I suppose part of the problem is that its a new park and has not gained popularity among the mtb crowd, as we only have 1 mile of rideable trail so far (another mile is finished by unopened). We plan to have a grand opening this summer with 3-4mi of XC and several FR runs, so hopefully it be on everyone's radar next winter. But whats out there now has great flow and descent scenery and it just seems like the new comers would realize that and become regulars, or word would spread or something. Everyone flocks to build days on the popular trails (which only need a little maintenance), and others are doing rogue building on privately owned land, but nobody comes to help on the legit trail that really needs it. 

We provide microbrews, and have stepped up the food from just sandwiches and chips to hot homemade meals, and the park is providing us free use of a cabin for after-work events.


----------



## leeboh (Aug 5, 2011)

Maybe some more publicity/ outreach? How big is your club membership? I am a member of NEMBA, (new england mountainbiike association) 20 chapters and thousands of members. There is a lot of crossover within the various chapters. For bigger projects we will reach out to the greater population. Do you have a lot of led rides? Most chapters have scheduled rides every week. Have you ever hosted an imba trail crew/ school? Maybe someone else can chime in here. Any " friends of the forest "organizations ? What about high school kids needing community service credits?


----------



## mtbikernc69 (Mar 23, 2004)

If you are doing once a month, you will usually get a fair size turnout. We've been successful with work parties at Lake Norman State Park over the last year. Any where from 10-50 per day on Sat and Sun. One word usually get's them out there..."Food". We have provided food and drinks every work party and the workers are always appreciative. It also gives everyone time to socialize and talk about their bikes, the trails, etc. I can usually average 5-7 per day working every Sat and Sun in the Fall months. Winter tends to peter out and then will pick back up in the Spring.

It's true about the 5% doing 95% of the work. We've tried for 20 years to improve that but I've accepted that that's just the way it is, here.

Mark
Tarheel Trailblazers


----------



## playdead (Apr 17, 2009)

food and beer


----------



## Bill in Houston (Nov 26, 2011)

Looking around at local forums, it seems like the local riders are often at odds with the local mtb people who say they are in charge of building and maintaining trails, and the bitterness of the relationship keeps a lot of people from showing up. Not sure if that is going on in your area.


----------



## Visicypher (Aug 5, 2004)

Damn!

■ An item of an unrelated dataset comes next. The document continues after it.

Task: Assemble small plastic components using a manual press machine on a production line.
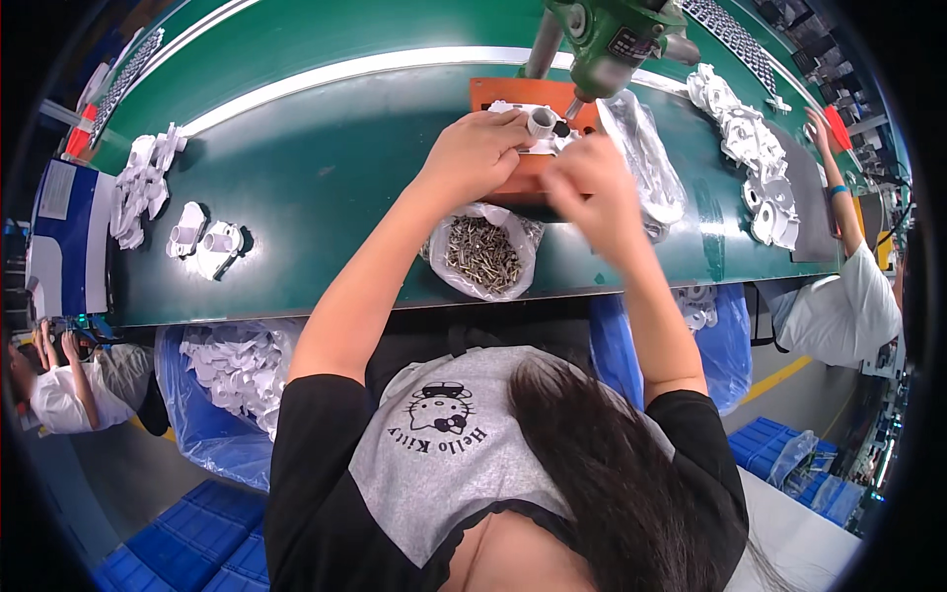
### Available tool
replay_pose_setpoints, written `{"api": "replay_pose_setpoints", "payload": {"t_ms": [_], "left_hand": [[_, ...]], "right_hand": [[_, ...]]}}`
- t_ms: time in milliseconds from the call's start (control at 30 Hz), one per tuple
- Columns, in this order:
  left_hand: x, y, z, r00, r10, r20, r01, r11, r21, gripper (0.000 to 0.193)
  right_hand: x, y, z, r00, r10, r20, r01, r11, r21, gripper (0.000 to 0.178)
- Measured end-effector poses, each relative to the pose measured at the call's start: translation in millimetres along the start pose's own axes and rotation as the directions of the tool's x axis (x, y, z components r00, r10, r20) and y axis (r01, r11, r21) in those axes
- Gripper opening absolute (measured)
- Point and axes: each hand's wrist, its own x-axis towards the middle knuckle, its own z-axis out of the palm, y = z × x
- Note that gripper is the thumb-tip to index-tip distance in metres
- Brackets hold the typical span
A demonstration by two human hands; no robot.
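On an orange base plate (488,94) lies a white plastic part with a round collar (541,120). My left hand (472,156) grips its left side, fingers over the top and thumb near the collar. Just right of the part is my right hand (590,185), smeared by motion; whether its fingers hold anything does not show. Above them hangs the green head of a bench machine (617,44), its pointed tip close over the plate's right side. A plastic-lined bowl of small metal screws (481,255) stands at the bench's front edge.
White parts are heaped at bench left (148,183) and right (755,148); two others (219,247) lie at left. A clear plastic bag (641,163) rests right of the plate. Blue lined bins (212,434) flank me below. Co-workers sit at both sides.
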Motion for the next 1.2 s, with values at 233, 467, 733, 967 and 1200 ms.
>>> {"api": "replay_pose_setpoints", "payload": {"t_ms": [233,467,733,967,1200], "left_hand": [[1.8,1.3,0.3,0.987,-0.126,0.095,0.125,0.992,0.022,0.028],[0.2,-0.6,0.3,0.99,-0.119,0.08,0.118,0.993,0.018,0.028],[2.0,1.7,-0.4,0.988,-0.129,0.087,0.126,0.991,0.033,0.028],[-0.2,1.1,3.9,0.998,-0.061,-0.004,0.061,0.998,0.022,0.019],[2.0,3.0,4.6,0.998,-0.061,0.008,0.061,0.998,0.004,0.02]], "right_hand": [[-27.1,-27.5,32.9,0.965,-0.145,0.221,0.131,0.989,0.074,0.011],[-41.4,-22.9,20.4,0.954,-0.044,0.297,0.071,0.994,-0.082,0.013],[-41.9,-27.2,23.3,0.955,-0.122,0.27,0.152,0.984,-0.093,0.014],[-43.6,-21.4,31.4,0.936,-0.224,0.272,0.242,0.97,-0.033,0.013],[-32.9,-11.1,19.7,0.94,-0.158,0.303,0.096,0.973,0.209,0.007]]}}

Where is the like button for that! This is why I like the SBTS!!!


----------



## soccerdude (Aug 6, 2006)

ronski said:


> #1 incentive: Beer


Can't agree more. Beer plus any swag/incentives. This day and age people don't want to do volunteer work unless they get something. There are a few that will do trail work because they enjoy it and a few who really like giving back to the community but most want something. It can be something cheap like Little Caesars pizza which is $5 for a large or maybe some cold beer. If you have a budget I recommend t-shirts for those who work 10 hours, 20 hours, etc. I read a thread here on MTBR about a guy who had shirts made up with rank such as Trail Gnome, Trail Ninja, Trail Assassin and so on. As you worked you upgraded rank and earned a new shirt. If you have a little extra money have the shirts made with some sort of dry-fit material so they can wear it while working or riding. A custom shirt is something that lets them brag about all the hard work they've done and others have not. You can also put your club logo on it and use it as advertising.

Mike S.


----------



## leeboh (Aug 5, 2011)

Bill in Houston, can you explain/ elaborate on your comment, I'm not quite sure what you mean. Our local trail work is done by our local riders.


----------



## Bill in Houston (Nov 26, 2011)

leeboh said:


> Bill in Houston, can you explain/ elaborate on your comment, I'm not quite sure what you mean. Our local trail work is done by our local riders.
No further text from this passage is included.